• **WHAT YOU HAVE TO DO**:
Omit all pictures, then retype the data exactly as given.

• **DATA BELOW**:

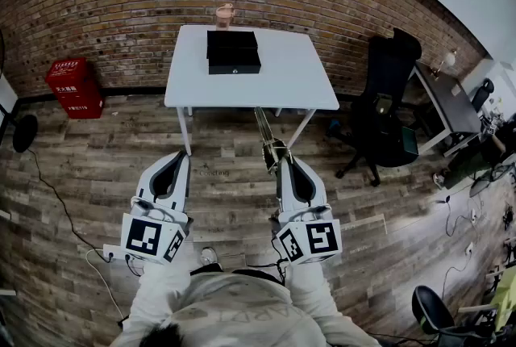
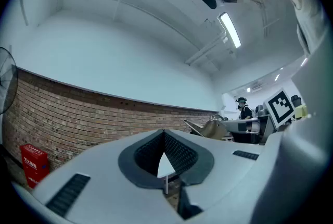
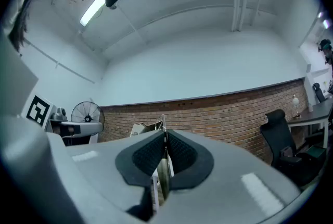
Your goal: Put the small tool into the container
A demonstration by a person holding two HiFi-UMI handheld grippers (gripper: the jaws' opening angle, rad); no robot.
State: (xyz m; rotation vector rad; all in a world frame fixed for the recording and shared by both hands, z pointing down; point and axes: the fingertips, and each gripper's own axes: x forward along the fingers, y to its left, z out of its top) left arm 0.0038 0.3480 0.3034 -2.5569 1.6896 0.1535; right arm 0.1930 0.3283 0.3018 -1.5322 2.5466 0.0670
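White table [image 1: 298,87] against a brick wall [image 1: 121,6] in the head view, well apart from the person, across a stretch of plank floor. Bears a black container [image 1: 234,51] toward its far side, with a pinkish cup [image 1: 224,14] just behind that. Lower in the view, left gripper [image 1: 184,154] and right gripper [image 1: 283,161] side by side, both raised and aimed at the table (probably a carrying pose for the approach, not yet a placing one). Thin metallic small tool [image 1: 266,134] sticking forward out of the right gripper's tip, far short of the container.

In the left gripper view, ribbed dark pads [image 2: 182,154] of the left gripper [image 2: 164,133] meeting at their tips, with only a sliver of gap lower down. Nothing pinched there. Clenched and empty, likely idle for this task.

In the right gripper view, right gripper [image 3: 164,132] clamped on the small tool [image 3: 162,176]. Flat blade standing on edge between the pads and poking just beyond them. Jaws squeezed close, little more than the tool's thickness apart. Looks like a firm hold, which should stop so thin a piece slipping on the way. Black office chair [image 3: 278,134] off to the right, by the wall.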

• **ANSWER TO THE PROBLEM**:
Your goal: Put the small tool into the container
A demonstration by a person holding two HiFi-UMI handheld grippers (gripper: the jaws' opening angle, rad); no robot.
State: (xyz m; rotation vector rad; all in a world frame fixed for the recording and shared by both hands, z pointing down; point and axes: the fingertips, and each gripper's own axes: x forward along the fingers, y to its left, z out of its top) left arm 0.0038 0.3480 0.3034 -2.5569 1.6896 0.1535; right arm 0.1930 0.3283 0.3018 -1.5322 2.5466 0.0670
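White table [image 1: 298,87] against a brick wall [image 1: 121,6] in the head view, well apart from the person, across a stretch of plank floor. Bears a black container [image 1: 234,51] toward its far side, with a pinkish cup [image 1: 224,14] just behind that. Lower in the view, left gripper [image 1: 184,154] and right gripper [image 1: 283,161] side by side, both raised and aimed at the table (probably a carrying pose for the approach, not yet a placing one). Thin metallic small tool [image 1: 266,134] sticking forward out of the right gripper's tip, far short of the container.

In the left gripper view, ribbed dark pads [image 2: 182,154] of the left gripper [image 2: 164,133] meeting at their tips, with only a sliver of gap lower down. Nothing pinched there. Clenched and empty, likely idle for this task.

In the right gripper view, right gripper [image 3: 164,132] clamped on the small tool [image 3: 162,176]. Flat blade standing on edge between the pads and poking just beyond them. Jaws squeezed close, little more than the tool's thickness apart. Looks like a firm hold, which should stop so thin a piece slipping on the way. Black office chair [image 3: 278,134] off to the right, by the wall.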

The exercise is complete as it stands.